Allí se sentía seguro, y como su torre era tan alta y estrecha, también disfrutaba del viento que le mecía como si estuviera en un columpio. De pronto una tormenta hizo crujir los cimientos y la torre empezó a derrumbarse. El pequeño niño rey salió corriendo. Asustado pensó que ahora sí que estaba en peligro. En ese momento unos ladrones que estaban cerca le escucharon, y fueron hacia él. El pequeño niño rey empezó a correr y correr. Cuando estaba tan cansado se dio cuenta de que pronto los ladrones le alcanzarían, entonces se cayó y se abrazó a los pequeños arbustos que crecían en el camino. Cerró los ojos y espero muerto de miedo.

En ese momento salieron de todos lados los leñadores, los marineros, los cazadores. Aparecieron todos los vecinos de su pueblo. Persiguieron a los ladrones que huyeron a toda prisa.
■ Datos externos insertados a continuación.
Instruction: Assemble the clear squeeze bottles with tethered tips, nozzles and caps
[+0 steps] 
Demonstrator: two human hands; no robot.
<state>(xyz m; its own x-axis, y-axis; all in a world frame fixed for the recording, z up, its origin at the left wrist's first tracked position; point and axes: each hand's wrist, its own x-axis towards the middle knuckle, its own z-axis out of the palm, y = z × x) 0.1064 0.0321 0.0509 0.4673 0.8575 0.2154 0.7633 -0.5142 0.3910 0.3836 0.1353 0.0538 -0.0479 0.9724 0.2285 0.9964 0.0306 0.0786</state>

El pequeño niño se vio rodeado de toda la gente que le quería, y se dio cuenta de que, por fin, desde hacía mucho tiempo que no se sentía tan seguro y querido.

El pequeño rey estaba radiante de felicidad. Su torre estaba destruida, pero ahora, rodeado de aquellas personas amigas que acababan de salvarle, por primera vez se sentía completamente seguro. Ellos eran su verdadera fortaleza. Desde aquel día, el rey niño nunca volvió a estar solo. Viajó con los marineros y recorrió las montañas y el bosque con los cazadores y los leñadores. Luego, con la ayuda de todos, se construyó una casita en el centro del pueblo, donde estaría para siempre junto a sus amigos. Una hermosa noche estrellada, el pequeño rey se encontró con la vieja anciana sabia en la plaza del pueblo y le preguntó: ¿Qué piensas de la fortaleza de donde vivo ahora? Y ella le respondió sonriendo: “No existe en todo el mundo una fortaleza más grande y segura que la tuya”. Y colorín colorado, este cuento se ha terminado.

Y el cuento se acaba y yo quiero más sobre el pequeño niño rey. Y pregunto y repregunto, porque me interesa saber toda la historia. Y ella, con esa luz tierna en sus ojos, me dice muy bajito “Cierra esos ojitos”. Y yo le hago caso, los cierro; pero sigo pensando en el castillo, el mar, los leñadores y la torre. Y me imagino que soy yo la que le da un buen consejo como la sabia anciana, y otras veces me imagino también a los ladrones y tengo miedo, y entonces aprieto los ojos para que desaparezcan.

Me duermo y sueño. Sueño con esa cocina y sus mañanas. Con el ovillito de lana que está bien envuelto y limpio, con el garbancito que ha conseguido con mucho esfuerzo nadar en el cuenco de agua, con la arverjita que al ser tan verde pudo ser recogida y volver a la olla del guiso junto a la papa sin raíces, con el choclo que tiene menos granos, pero ahora todos buenos y sabrosos. Sueño con el cuy que come su alfalfa, tan tranquilo sin chillar. Sueño con mis recuerdos de infancia, con mi cocina, mis mañanas frías, con esa luz que todo lo ilumina, sueño con sus besos y sus caricias, las de mi Oli que sigue despierta leyendo más libros para que mañana me cuente otro cuento.